• TASK TO COMPLETE: Give again, unaltered, the lines of the listing below that run from the line having "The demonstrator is" through the line having "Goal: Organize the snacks".

*** Block opens ***

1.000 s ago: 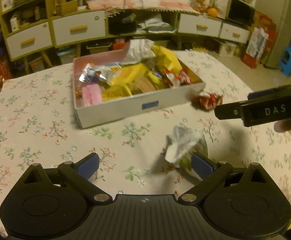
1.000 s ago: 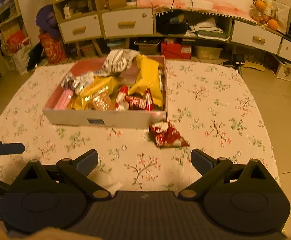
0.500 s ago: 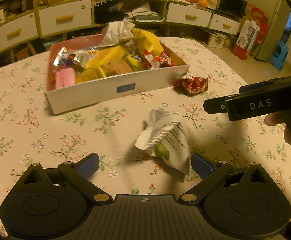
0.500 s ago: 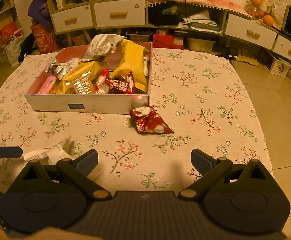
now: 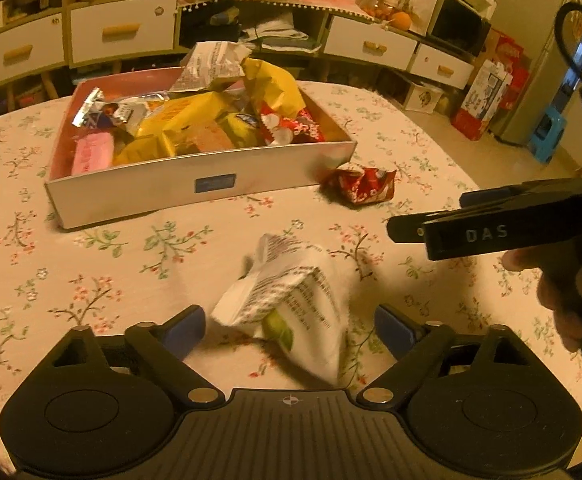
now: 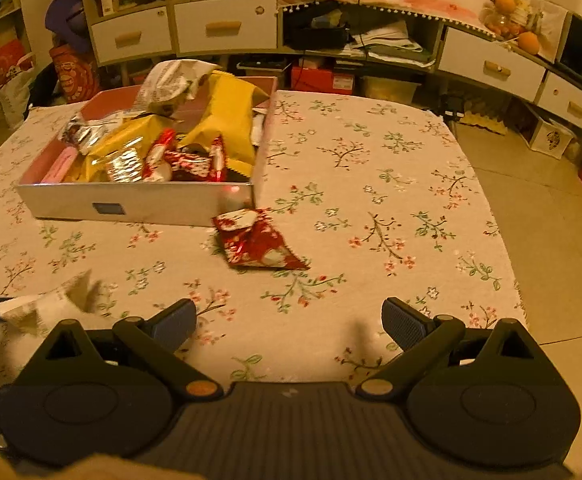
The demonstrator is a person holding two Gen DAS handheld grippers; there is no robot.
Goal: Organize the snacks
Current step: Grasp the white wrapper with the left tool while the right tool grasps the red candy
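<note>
Left gripper (image 5: 289,330), jaws closing, straddles a crumpled white snack packet (image 5: 291,304) on the near tablecloth (image 5: 91,264), pads not yet touching. The packet looks light, soft and crinkly; pinch its bunched middle. Right gripper (image 6: 289,320) open and empty, the red packet (image 6: 257,242) lying just beyond by the snack box (image 6: 139,202).

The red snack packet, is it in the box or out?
Out. The red snack packet lies on the flowery tablecloth, just beside the box's front corner.

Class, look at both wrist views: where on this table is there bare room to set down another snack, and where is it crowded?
Free: the floral tablecloth right of the snack box, out to the table's edge. Crowded: the box itself, heaped with packets, the red packet at its corner, and the white packet between the closing left gripper.
</note>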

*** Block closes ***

• RESPONSE BELOW:
The demonstrator is a person holding two Gen DAS handheld grippers; there is no robot.
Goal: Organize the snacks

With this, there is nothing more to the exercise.